Abstract

This paper proposes two surfing architectures of the front-end for cardiac ultrasound imaging systems by removing the high voltage (HV) transmitter/receiver (Tx/Rx) switch in traditional ultrasound imaging systems, and connecting the input and the local ground of the Rx to the output of the Tx directly. Both advantages and challenges are presented. During the emitting phase, the Rx is on reset mode and voltages at all internal nodes in the Rx will follow the transmitting pulse, and this phenomenon exhibits the Rx is in the surf as the transmitting pulse. By removing the Tx/Rx switch, the Rx can avoid saturating status during the pulse emitting phase in Tx, and can receive the reflected echo signals in an efficient way after the emitting phase.
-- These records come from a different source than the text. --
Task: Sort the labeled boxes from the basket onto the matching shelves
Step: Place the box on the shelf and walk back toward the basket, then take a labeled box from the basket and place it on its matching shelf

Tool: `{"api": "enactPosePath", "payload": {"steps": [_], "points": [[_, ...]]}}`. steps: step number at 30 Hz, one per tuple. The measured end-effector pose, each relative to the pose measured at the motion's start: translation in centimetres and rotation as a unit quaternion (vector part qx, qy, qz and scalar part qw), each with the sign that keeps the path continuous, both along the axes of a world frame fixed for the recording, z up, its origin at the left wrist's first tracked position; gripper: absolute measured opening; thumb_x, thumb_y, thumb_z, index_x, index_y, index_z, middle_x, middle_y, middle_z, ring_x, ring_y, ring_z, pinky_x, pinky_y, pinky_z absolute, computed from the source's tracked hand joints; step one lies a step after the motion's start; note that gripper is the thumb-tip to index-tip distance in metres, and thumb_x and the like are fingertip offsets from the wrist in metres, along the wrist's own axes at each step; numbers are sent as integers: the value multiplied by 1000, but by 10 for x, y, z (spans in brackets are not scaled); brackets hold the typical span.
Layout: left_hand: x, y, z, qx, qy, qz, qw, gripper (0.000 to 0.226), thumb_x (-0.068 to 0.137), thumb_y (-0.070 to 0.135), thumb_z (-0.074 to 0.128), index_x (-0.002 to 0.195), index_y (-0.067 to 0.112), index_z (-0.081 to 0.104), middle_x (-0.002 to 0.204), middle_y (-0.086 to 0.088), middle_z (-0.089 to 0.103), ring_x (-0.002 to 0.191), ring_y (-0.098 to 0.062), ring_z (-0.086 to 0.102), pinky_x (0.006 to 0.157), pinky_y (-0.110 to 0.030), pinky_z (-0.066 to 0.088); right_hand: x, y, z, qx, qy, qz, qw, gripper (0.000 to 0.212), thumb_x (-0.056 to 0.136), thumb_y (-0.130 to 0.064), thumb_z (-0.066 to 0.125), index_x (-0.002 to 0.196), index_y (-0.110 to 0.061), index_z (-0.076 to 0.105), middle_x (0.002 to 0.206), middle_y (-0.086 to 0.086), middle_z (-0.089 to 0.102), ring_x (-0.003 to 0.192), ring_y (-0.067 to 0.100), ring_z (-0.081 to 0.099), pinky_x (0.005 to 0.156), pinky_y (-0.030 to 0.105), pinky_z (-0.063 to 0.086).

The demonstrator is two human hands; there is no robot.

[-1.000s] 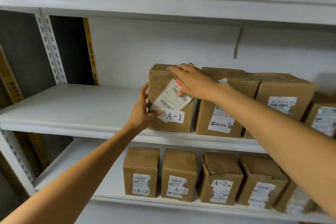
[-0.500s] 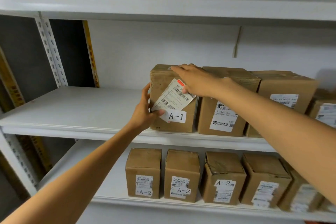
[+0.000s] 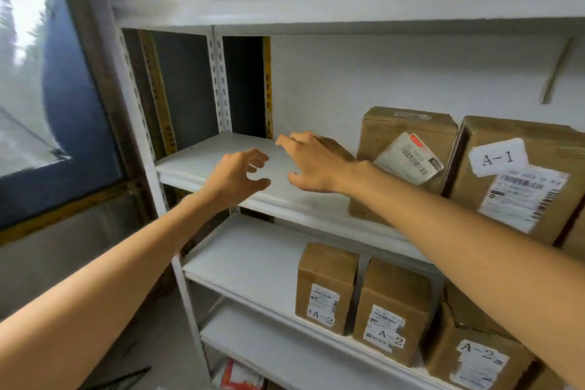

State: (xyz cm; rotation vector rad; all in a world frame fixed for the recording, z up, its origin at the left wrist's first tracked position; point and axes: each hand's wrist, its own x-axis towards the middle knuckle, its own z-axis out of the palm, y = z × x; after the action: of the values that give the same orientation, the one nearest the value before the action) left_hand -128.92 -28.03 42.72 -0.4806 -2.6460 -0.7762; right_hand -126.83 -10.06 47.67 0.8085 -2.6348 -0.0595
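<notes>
The brown cardboard box with a tilted white shipping label stands on the A-1 shelf, first in a row of boxes. Right of it is another box with an A-1 tag. My left hand hovers over the shelf's bare left part, fingers loosely curled and holding nothing. My right hand is just left of the box, fingers spread and relaxed, holding nothing. Both hands are off the box.
The shelf below carries several A-2 labelled boxes toward the right. A white upright post bounds the rack's left side. A window lies further left. Something red and white sits at floor level.
Both hands have let go of the A-1 box and drawn away to the left. The view has swung left, so the boxes now sit at the right.
</notes>
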Motion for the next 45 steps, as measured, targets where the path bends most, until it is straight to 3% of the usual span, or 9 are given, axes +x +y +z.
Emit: {"api": "enactPosePath", "payload": {"steps": [8, 11, 17, 21, 26, 32, 35, 40, 45], "points": [[112, -104, -5, -82, -52, 246, 964, 37, 83, 28, 72, 118, 21, 62, 114, 0, 67, 98, -17, 65, 82, -32, 56, 8, -113, -31, -9, -106, 201, 974, 56, 83, -37, 68, 131, -17, 48, 125, 8, 57, 103, 24, 58, 79, 33, 52], [173, -120, -11, -64, -96, 342, 933, 36, 82, 34, 72, 115, 23, 64, 110, 2, 67, 96, -15, 64, 85, -35, 54, 34, -143, -41, 5, -143, 285, 948, 62, 82, -39, 71, 134, -16, 47, 133, 7, 54, 116, 25, 54, 89, 35, 50], [315, -107, -38, -25, -166, 486, 858, 39, 79, 40, 73, 112, 20, 64, 100, 4, 65, 92, -16, 64, 84, -37, 54, 124, -186, -71, 32, -159, 452, 877, 72, 75, -46, 76, 134, -17, 46, 130, 4, 52, 116, 22, 51, 84, 30, 47], [427, -81, -57, 13, -176, 598, 782, 33, 75, 37, 76, 103, 22, 66, 88, 7, 64, 86, -14, 66, 83, -34, 55, 212, -206, -92, 69, -171, 561, 807, 63, 78, -48, 73, 128, -16, 52, 121, 3, 55, 102, 19, 53, 78, 30, 47], [574, -23, -82, 45, -214, 701, 678, 28, 76, 32, 77, 99, 20, 67, 92, 1, 69, 86, -15, 65, 81, -30, 54, 341, -212, -120, 124, -174, 656, 724, 69, 74, -51, 73, 130, -19, 49, 126, 3, 57, 115, 27, 54, 93, 40, 46], [711, 66, -97, 45, -267, 773, 574, 36, 80, 38, 72, 111, 20, 64, 104, 4, 62, 96, -16, 59, 82, -34, 50, 483, -196, -138, 177, -186, 762, 595, 60, 78, -43, 73, 126, -13, 53, 120, 7, 57, 104, 24, 55, 82, 33, 47], [769, 106, -102, 49, -286, 807, 515, 31, 81, 38, 71, 106, 23, 64, 99, 5, 63, 95, -19, 62, 76, -31, 49, 553, -180, -142, 205, -176, 805, 528, 61, 80, -42, 71, 128, -11, 51, 123, 8, 55, 113, 28, 53, 89, 36, 46], [838, 159, -104, 88, -246, 854, 451, 40, 78, 40, 75, 109, 17, 65, 92, 3, 64, 90, -20, 63, 79, -34, 52, 657, -150, -142, 229, -164, 854, 437, 47, 81, -35, 71, 116, -8, 54, 107, 6, 58, 101, 27, 56, 80, 37, 45], [906, 207, -118, 139, -244, 879, 385, 38, 80, 35, 74, 113, 21, 63, 104, 3, 67, 86, -13, 60, 73, -25, 47, 739, -115, -150, 263, -171, 869, 382, 54, 84, -33, 70, 129, -12, 49, 122, 6, 56, 109, 22, 54, 90, 35, 48]]}}
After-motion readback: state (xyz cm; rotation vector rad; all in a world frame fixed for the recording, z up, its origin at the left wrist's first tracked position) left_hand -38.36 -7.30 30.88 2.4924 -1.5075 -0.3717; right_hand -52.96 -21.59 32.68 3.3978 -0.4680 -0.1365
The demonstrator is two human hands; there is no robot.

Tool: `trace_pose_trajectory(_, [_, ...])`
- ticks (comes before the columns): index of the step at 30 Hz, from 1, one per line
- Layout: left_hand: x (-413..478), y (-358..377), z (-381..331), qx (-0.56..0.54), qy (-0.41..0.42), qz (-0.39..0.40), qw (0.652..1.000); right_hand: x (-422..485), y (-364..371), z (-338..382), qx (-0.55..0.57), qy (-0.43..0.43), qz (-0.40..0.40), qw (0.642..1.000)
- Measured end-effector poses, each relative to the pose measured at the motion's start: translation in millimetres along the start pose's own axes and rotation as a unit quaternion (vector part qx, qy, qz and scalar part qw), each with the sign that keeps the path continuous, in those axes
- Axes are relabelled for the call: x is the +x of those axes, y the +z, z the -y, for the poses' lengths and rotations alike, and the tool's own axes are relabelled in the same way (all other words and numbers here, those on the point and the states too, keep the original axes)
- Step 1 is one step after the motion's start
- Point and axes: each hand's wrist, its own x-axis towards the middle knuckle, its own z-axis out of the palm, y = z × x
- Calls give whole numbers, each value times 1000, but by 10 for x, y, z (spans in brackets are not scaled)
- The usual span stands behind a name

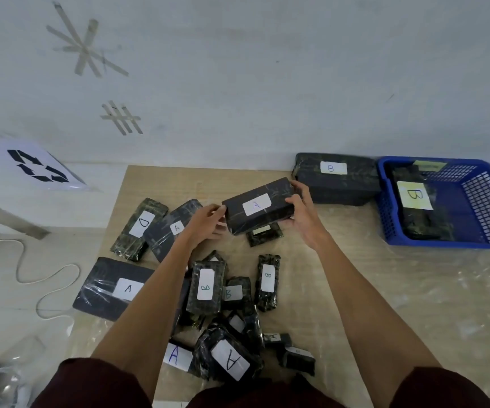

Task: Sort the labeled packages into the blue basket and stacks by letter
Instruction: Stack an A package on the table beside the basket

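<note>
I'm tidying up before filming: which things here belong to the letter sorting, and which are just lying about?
Job: A package in left hand and right hand; blue basket; B package inside it; large B package beside it; D package; loose pile of packages.
Lying about: white cable; recycling sign; tape marks.

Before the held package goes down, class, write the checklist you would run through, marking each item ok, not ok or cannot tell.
1. Label on the held package reads A and faces up: ok.
2. Grip: left hand and right hand hold its two ends: ok.
3. Blue basket as its destination: it holds a B package: not ok.
4. Spot for A: the flat A package lies at the left with its label showing: ok.
5. Whether an A stack has been started: cannot tell.
</note>
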Motion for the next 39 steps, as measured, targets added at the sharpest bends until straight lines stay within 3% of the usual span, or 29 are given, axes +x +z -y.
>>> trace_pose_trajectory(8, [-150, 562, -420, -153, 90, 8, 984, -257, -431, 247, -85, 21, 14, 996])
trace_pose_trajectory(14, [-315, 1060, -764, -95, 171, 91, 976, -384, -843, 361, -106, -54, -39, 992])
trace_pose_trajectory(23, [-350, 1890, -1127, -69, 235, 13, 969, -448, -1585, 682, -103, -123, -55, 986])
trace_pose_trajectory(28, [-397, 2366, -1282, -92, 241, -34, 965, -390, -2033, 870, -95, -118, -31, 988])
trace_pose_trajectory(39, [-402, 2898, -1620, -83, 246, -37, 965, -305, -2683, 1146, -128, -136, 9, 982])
While the input of the Rx connecting to the PZT transducer directly without the Tx/Rx switch, the received echo signals will not be distorted by the Tx/Rx switch, and the switched-capacitor (SC) front-end of the Rx can be relaxed in the design. Currently the bulk CMOS technology may not support this architecture because of its intrinsic process limitation and relatively large parasitic capacitance of the PN junctions. SOI CMOS technology could be a feasible CMOS technology because its parasitic capacitance of the PN junction is much smaller and its process is different from the bulk CMOS technology. The simulation is based on an inverter-based SC amplifier in a high voltage 0.18 μm 50 V/1.8 V bulk CMOS technology, and a HV switch is based on a model which cannot be implemented in a bulk CMOS technology.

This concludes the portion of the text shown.